Also those with one string to their bow (property) run the risk and impacts of being a mono-culture.

History is no indication of future returns....interesting thing if you look at data from the Great Depression until today apparantly bonds have done as well as shares.......

The cash holders are at present contarian....so you are trying to say you are a contarian's contarian.  A classic contarian is Hugh Hendry, interesting thing he now thinks the US will see a resurgence due to shale plays ie energy, I dont agree I think shale will flop so I guess that indeed makes me a contarian's contrian......I will go with Foss.

Cash is only King while going into a recession/depression and while hard assets drop in price....Im not aware of anything/one that says cash is king for decades.
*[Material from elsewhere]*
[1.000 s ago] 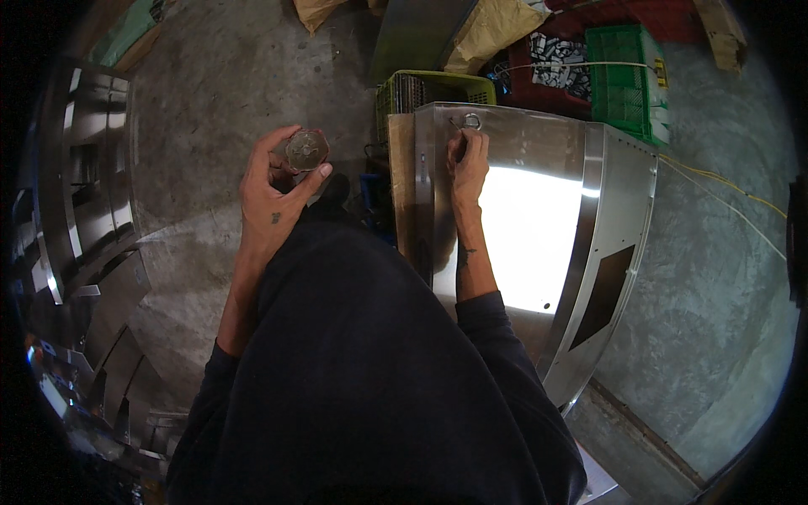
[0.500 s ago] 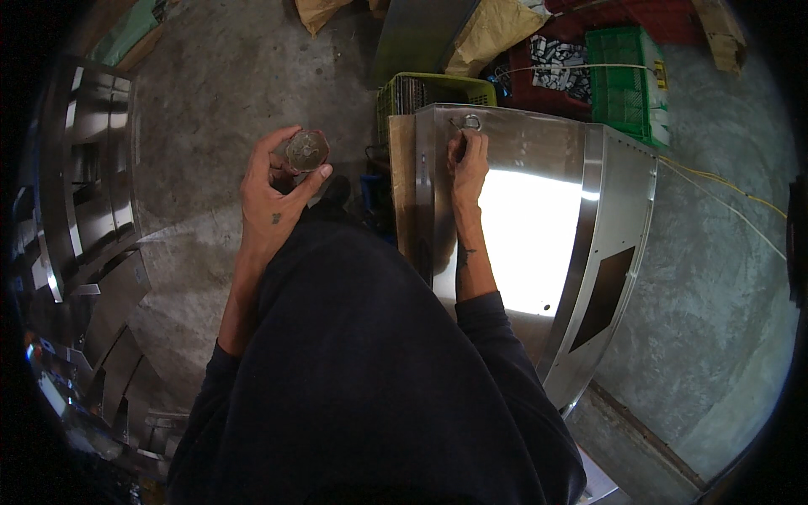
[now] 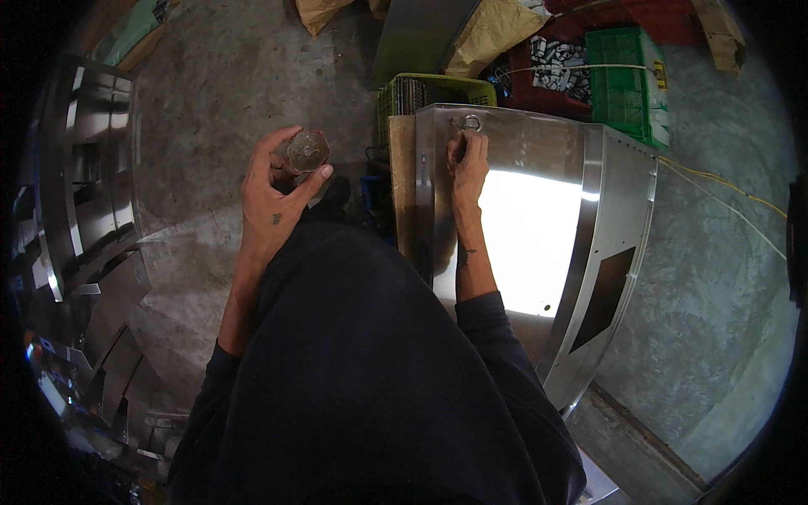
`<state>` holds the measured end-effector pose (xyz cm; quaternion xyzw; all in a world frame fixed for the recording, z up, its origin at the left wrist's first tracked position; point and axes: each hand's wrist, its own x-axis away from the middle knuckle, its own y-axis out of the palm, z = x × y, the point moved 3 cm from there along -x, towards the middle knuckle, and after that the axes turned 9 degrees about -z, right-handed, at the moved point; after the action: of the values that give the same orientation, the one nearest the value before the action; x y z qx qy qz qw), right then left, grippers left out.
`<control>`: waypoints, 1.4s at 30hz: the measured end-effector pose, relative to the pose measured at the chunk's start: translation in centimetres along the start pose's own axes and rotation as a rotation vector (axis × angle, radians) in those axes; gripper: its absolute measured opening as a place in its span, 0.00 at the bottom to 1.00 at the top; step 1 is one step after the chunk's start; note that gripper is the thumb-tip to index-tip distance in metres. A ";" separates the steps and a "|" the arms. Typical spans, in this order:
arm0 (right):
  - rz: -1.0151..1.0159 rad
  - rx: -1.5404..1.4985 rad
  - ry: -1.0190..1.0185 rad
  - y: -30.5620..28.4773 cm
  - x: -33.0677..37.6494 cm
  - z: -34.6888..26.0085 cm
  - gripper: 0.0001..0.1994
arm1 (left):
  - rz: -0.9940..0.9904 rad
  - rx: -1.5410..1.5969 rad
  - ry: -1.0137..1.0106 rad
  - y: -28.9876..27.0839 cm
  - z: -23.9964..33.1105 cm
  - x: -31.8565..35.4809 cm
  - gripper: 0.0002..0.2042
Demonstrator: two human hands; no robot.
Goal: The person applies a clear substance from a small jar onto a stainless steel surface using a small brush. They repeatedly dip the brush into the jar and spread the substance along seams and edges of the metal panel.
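Nothing shifted, left hand (image 3: pixel 273 198) cupping round container (image 3: pixel 307 151) mouth-up, right hand (image 3: pixel 468 160) on steel panel (image 3: pixel 539 227)

Bare grey concrete floor (image 3: pixel 210 93) is filling the scene; beyond it, a green plastic crate (image 3: pixel 627 80) is standing beside a red crate (image 3: pixel 547 84), and stacked steel panels (image 3: pixel 80 194) are lying left of the floor

Metal workshop: concrete floor (image 3: pixel 210 93), stacked steel sheet parts (image 3: pixel 84 194), plastic crates (image 3: pixel 631 71)
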<state>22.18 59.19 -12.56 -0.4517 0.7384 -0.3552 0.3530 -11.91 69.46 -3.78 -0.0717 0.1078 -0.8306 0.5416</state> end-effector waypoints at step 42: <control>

So I'll map out say the next two decades.....

Be in cash now no debt IMHO.....we will see a 5 or 6 year drop of 10% min per annum....so property could easily be worth 25~40% of today's prices.....so a $400k houce == $150k house....the only Q is when does that panic start as Hugh Hendry says its single digits (years). The risk is banks collapsing and big time taking out "cash" given everything is leveraged to the hilt and a bubble safety seems almost moot.

Once on the bottom Govn's will be broke, banks that have not gone out of business will be desperate to claw income, time to hide/commit that cash, a few years of that....so at that point you want to leave cash and move into something hard such as property that as you said Bob Jones said is cash flow positive.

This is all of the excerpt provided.